Phragmipedium Dragon’s Light 4n web by Erythrone, sur Flickr


Phragmipedium Dragon’s Light 4n 2 web by Erythrone, sur Flickr


----------



## Kawarthapine (Mar 12, 2016)

Beautiful plant and pics.

Thanks for sharing.


----------



## troy (Mar 12, 2016)

Great color!!!


----------



## Silvan (Mar 12, 2016)

Colour is great! Let's hope that the toothyness won't be as present on the second flower.
Have you changed anything since the last time it bloomed?


----------



## Migrant13 (Mar 12, 2016)

Love the colors and shape. I am guessing this is a fairly large plant?


----------



## SlipperKing (Mar 12, 2016)

Now this is a cool red


----------



## SlipperFan (Mar 12, 2016)

Awesome red!


----------



## abax (Mar 12, 2016)

Whoa! When that pic popped on my screen, I took a deep
breath. I love everything about it.


----------



## NYEric (Mar 13, 2016)

Yay besseae hybrids.
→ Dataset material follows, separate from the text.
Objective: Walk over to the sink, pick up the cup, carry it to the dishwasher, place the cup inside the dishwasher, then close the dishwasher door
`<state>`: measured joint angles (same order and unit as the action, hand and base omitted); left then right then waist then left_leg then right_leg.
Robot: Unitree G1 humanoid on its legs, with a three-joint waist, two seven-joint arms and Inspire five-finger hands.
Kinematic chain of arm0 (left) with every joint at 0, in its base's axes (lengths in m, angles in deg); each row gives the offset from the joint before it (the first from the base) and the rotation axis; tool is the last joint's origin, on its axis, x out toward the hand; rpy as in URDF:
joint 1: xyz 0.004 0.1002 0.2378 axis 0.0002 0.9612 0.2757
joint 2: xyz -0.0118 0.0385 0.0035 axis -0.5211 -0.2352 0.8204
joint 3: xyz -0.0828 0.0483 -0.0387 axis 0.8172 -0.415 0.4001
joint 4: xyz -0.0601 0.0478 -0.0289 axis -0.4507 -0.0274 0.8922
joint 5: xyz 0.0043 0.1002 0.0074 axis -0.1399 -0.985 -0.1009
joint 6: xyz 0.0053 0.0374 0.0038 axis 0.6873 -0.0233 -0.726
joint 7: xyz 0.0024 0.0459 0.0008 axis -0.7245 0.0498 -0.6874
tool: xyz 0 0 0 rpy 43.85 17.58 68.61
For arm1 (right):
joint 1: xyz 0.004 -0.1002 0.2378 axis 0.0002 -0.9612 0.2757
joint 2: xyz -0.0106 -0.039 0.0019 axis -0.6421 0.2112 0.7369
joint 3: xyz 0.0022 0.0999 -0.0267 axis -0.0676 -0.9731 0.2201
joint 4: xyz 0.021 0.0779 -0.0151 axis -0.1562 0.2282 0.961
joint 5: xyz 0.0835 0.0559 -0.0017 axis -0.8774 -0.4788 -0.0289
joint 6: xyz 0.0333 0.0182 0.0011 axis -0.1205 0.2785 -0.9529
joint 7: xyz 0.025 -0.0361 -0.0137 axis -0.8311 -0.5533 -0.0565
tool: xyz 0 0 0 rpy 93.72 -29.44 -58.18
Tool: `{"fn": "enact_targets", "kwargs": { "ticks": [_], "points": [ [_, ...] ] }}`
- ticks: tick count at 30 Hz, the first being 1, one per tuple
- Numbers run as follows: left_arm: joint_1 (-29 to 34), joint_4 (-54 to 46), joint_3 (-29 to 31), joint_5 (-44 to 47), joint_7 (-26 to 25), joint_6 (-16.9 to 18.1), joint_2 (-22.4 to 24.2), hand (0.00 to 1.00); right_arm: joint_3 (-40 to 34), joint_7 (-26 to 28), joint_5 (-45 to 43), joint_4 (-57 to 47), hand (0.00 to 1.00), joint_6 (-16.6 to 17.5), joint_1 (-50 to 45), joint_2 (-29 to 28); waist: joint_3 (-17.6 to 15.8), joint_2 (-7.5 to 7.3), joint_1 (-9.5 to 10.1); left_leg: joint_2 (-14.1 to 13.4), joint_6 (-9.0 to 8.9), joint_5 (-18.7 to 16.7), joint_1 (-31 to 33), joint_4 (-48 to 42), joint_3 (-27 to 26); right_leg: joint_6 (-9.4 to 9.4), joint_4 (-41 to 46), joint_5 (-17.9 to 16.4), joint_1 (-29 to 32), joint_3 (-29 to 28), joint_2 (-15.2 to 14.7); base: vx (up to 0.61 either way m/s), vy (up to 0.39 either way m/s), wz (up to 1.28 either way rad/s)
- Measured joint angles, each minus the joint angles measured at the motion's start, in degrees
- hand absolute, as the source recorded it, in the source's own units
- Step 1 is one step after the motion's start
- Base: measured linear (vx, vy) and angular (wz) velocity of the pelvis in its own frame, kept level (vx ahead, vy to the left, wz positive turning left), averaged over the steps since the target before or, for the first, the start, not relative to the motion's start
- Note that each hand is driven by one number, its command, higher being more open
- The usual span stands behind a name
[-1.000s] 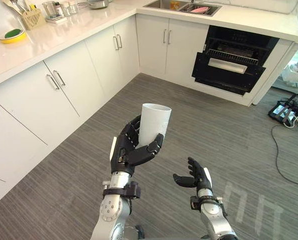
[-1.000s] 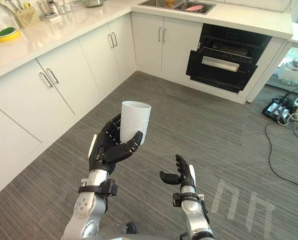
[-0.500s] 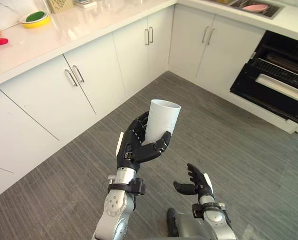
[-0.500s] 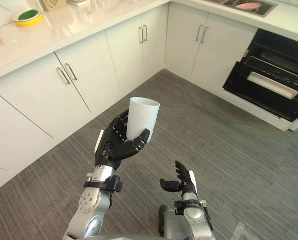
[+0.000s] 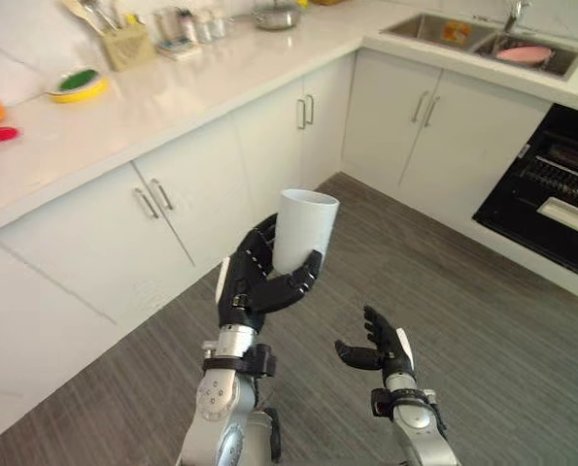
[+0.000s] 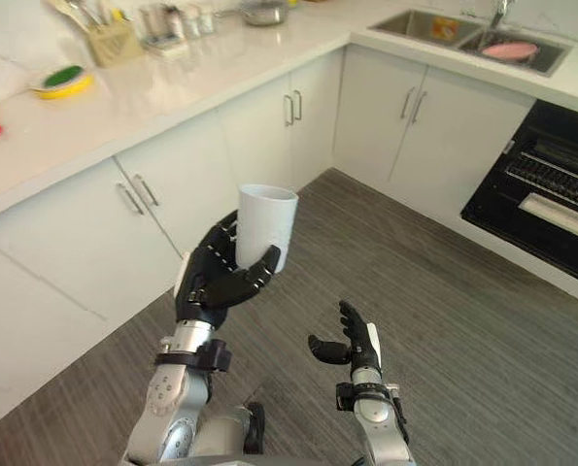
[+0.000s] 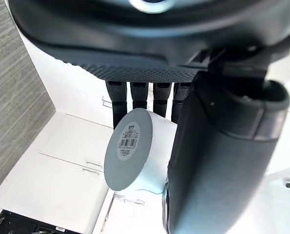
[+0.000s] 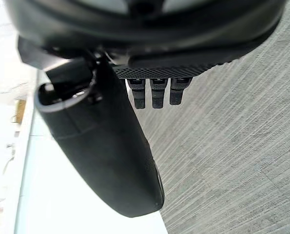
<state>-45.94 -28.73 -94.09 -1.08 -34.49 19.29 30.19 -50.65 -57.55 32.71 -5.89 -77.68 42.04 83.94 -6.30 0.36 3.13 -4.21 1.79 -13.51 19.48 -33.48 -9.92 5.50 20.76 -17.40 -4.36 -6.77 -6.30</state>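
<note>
The white cup stands upright at the centre of the left eye view, held above the grey plank floor. The left hand grips it from below and behind: its fingers curl round the far side of the cup's lower half and the thumb crosses the near side. In the left wrist view the cup's labelled base faces the camera, between the fingers and the thumb. The right hand, lower right of centre, holds nothing, with its fingers loosely spread. The open black dishwasher is at the right edge, and the sink is at the upper right.
</note>
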Motion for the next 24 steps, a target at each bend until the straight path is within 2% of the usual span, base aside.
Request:
{"fn": "enact_targets", "kwargs": {
  "ticks": [1,2,3,4,6,8,10,11,12,13,14,15,16,17,18,19,21,22,24],
  "points": [
    [0.08,-0.01,-0.01,0.00,-0.10,-0.04,-0.47,0.30,-0.02,0.07,0.03,0.11,0.90,-0.03,0.28,-0.22,-0.18,-0.45,-0.02,0.27,0.34,-0.93,-1.14,0.21,-1.15,0.97,4.76,-0.12,1.82,-0.21,-0.58,0.38,0.303,-0.74],
    [0.08,0.03,-0.02,-0.01,-0.23,-0.16,-1.70,0.30,-0.04,0.23,0.16,0.59,0.90,-0.08,1.15,-0.80,-0.53,-1.38,-0.41,1.17,1.13,-2.33,-4.10,1.17,-2.92,4.85,15.09,1.12,6.01,-0.07,-1.97,0.40,0.260,-0.50],
    [0.12,0.23,-0.36,-0.02,-0.27,-0.66,-2.81,0.30,-0.03,0.32,0.50,0.93,0.90,-0.09,1.42,-1.28,-0.34,-1.83,-1.64,2.03,1.96,-3.39,-7.65,2.66,-3.71,6.58,24.33,1.66,9.19,1.12,-3.27,0.41,0.235,-0.35],
    [0.16,0.29,-0.60,-0.06,-0.30,-0.77,-3.12,0.30,-0.02,0.33,0.51,0.96,0.90,-0.09,1.42,-1.43,-0.32,-1.84,-2.08,2.29,2.16,-3.68,-9.52,3.78,-3.87,6.01,27.94,1.43,10.53,2.25,-3.39,0.41,0.181,-0.15],
    [0.00,0.20,-1.44,-0.06,-0.36,-0.60,-2.95,0.30,0.03,0.37,0.57,0.95,0.90,-0.08,1.88,-2.16,-0.15,-1.73,-2.53,2.31,2.22,-3.80,-16.58,10.31,-5.09,1.92,34.07,-0.55,17.08,7.81,-2.96,0.44,0.129,-0.26],
    [-0.24,0.20,-2.02,-0.05,-0.46,-0.35,-3.16,0.30,0.82,0.36,1.07,0.90,0.90,-0.06,2.96,-2.25,-0.09,-1.78,-2.84,2.21,1.50,-3.55,-20.83,14.93,-6.63,-1.12,31.28,-2.29,22.41,12.44,-2.82,0.47,0.072,-0.43],
    [-0.38,0.20,-2.79,-0.04,-0.72,-0.36,-3.14,0.30,1.07,0.37,1.07,0.72,0.90,-0.07,3.65,-2.30,-0.04,-1.01,-3.33,1.35,-0.01,-3.77,-24.21,18.40,-7.93,-2.74,22.57,-2.44,26.85,17.14,-1.69,0.42,0.017,-0.37],
    [-0.59,0.21,-3.01,-0.04,-0.89,-0.34,-3.02,0.30,1.07,0.37,1.07,0.65,0.90,-0.08,3.96,-2.30,-0.22,-0.59,-4.10,0.44,-1.54,-4.42,-25.90,19.67,-8.22,-4.61,14.12,0.58,28.76,18.76,0.22,0.36,-0.014,-0.14],
    [-0.70,0.28,-2.99,-0.04,-1.03,-0.33,-3.08,0.30,1.07,0.34,1.07,0.58,0.90,-0.09,3.94,-2.32,-0.06,-0.87,-4.39,0.32,-2.90,-5.19,-27.11,20.07,-8.34,-5.47,7.24,4.75,29.36,19.39,1.86,0.49,-0.038,-0.12],
    [-0.47,0.64,-2.89,-0.04,-1.31,-0.32,-3.08,0.30,1.05,0.24,1.08,0.41,0.90,-0.11,3.26,-2.24,0.47,-1.84,-4.89,0.90,-4.85,-6.35,-29.59,20.46,-8.20,-8.17,0.04,15.78,29.06,18.75,3.07,0.43,-0.051,0.05],
    [-0.36,1.04,-2.89,-0.05,-1.42,-0.32,-3.05,0.30,1.02,0.13,1.08,0.09,0.90,-0.12,2.56,-2.00,0.63,-1.89,-5.72,1.01,-5.59,-6.80,-31.07,20.49,-7.69,-8.78,0.21,21.02,28.27,17.73,2.97,0.68,-0.080,-0.04],
    [-0.57,2.80,-2.95,-0.07,-1.54,-0.51,-1.34,0.30,0.87,-0.15,1.11,-0.76,0.90,-0.56,2.04,0.03,1.65,1.84,-5.77,-2.24,-6.33,-7.49,-31.34,17.98,-6.27,-9.24,2.85,17.68,27.69,19.14,5.39,0.70,-0.112,-0.04],
    [-1.38,3.27,-2.95,-0.07,-1.55,-0.54,-0.89,0.30,0.66,-0.37,1.11,-2.60,0.90,-0.84,1.48,0.48,1.45,2.33,-5.72,-3.15,-6.99,-7.10,-30.27,13.68,-5.36,-9.67,3.83,15.66,27.09,19.33,6.04,0.68,-0.121,-0.16],
    [-1.64,3.35,-2.96,-0.07,-1.57,-0.67,-0.58,0.30,0.57,-0.43,1.11,-3.99,0.90,-1.03,0.96,0.61,1.26,2.60,-5.76,-4.11,-7.85,-6.43,-29.41,10.19,-4.68,-9.89,3.98,14.65,26.07,19.59,6.51,0.54,-0.145,-0.05],
    [-1.49,3.35,-3.00,-0.07,-1.56,-0.85,-0.04,0.30,0.51,-0.62,1.10,-7.57,0.90,-1.36,-1.01,0.66,1.05,2.82,-5.69,-6.35,-8.45,-3.09,-27.06,-0.18,-3.33,-10.48,3.65,12.78,22.68,19.73,7.75,0.50,-0.136,-0.04],
    [-0.85,3.20,-2.97,-0.06,-1.54,-0.84,0.43,0.30,0.59,-1.05,1.00,-12.36,0.90,-1.47,-3.40,0.53,0.85,2.82,-5.44,-8.98,-8.58,2.38,-23.31,-12.55,-1.98,-10.85,1.81,11.37,17.89,19.41,8.63,0.49,-0.123,-0.06],
    [0.36,1.95,-3.26,-0.06,-1.50,-0.78,0.64,0.30,0.60,-1.79,0.90,-18.77,0.90,-1.32,-5.44,-0.04,0.74,2.79,-5.10,-11.76,-8.15,0.99,-17.88,-24.23,-1.48,-11.13,-1.19,10.00,12.31,18.75,9.70,0.39,-0.082,-0.15],
    [1.24,0.45,-3.48,-0.06,-1.42,-0.77,0.71,0.30,0.51,-2.36,0.71,-22.98,0.90,-0.14,-6.15,-0.56,0.77,2.78,-4.60,-12.88,-7.06,-0.74,-13.47,-27.65,-1.70,-11.33,-2.44,8.75,9.51,17.93,10.01,0.33,-0.059,-0.26],
    [2.79,-1.66,-4.01,-0.04,-1.11,-0.53,1.03,0.30,0.50,-2.94,0.37,-26.55,0.90,1.80,-5.67,-1.05,0.96,2.62,-3.05,-12.19,-4.25,-4.04,-7.33,-23.70,-1.46,-11.70,-3.54,6.82,6.78,15.36,10.23,0.26,-0.003,-0.46]
  ]
}}
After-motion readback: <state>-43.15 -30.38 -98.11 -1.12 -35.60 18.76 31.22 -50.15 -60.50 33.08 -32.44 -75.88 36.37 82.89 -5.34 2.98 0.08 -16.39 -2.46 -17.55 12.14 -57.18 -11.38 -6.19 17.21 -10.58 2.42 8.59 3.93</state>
You are lucky to have Russel and JP in your region.


----------



## trdyl (Mar 13, 2016)

Lovely!


----------



## Linus_Cello (Mar 13, 2016)

I thought toothiness was common in 4ns.
I guess not available in US (from NYEric's comment)?


----------



## Erythrone (Mar 13, 2016)

Silvan said:


> Colour is great! Let's hope that the toothyness won't be as present on the second flower.
> Have you changed anything since the last time it bloomed?



Not really


----------



## Erythrone (Mar 13, 2016)

Migrant13 said:


> Love the colors and shape. I am guessing this is a fairly large plant?



Yes.... the new growth is much larger than the previous one and since the plant is not fully mature I am expecting a very large plant in a few years...


----------



## Erythrone (Mar 13, 2016)

NYEric said:


> Yay besseae hybrids. You are lucky to have Russel and JP in your region.




Actually I got it from Earl and Phyllis, so the plant is fully American!


----------



## Heather (Mar 13, 2016)

Nice color. I'm really jonesing for a nice red Phrag lately...


----------



## MaryPientka (Mar 13, 2016)

Beautiful!


----------



## PaphMadMan (Mar 13, 2016)

Incredible color and love the form.


----------



## eaborne (Mar 14, 2016)

Beautiful!


----------



## NYEric (Mar 14, 2016)

Well, you won't be getting them from Orchidbabies any more. Check with Marilyn or another STF member, we bought a bunch from them when they closed.


----------



## Hamlet (Mar 15, 2016)

Great colour, great photos.


----------



## 17andgrowing (Mar 20, 2016)

Wow!


----------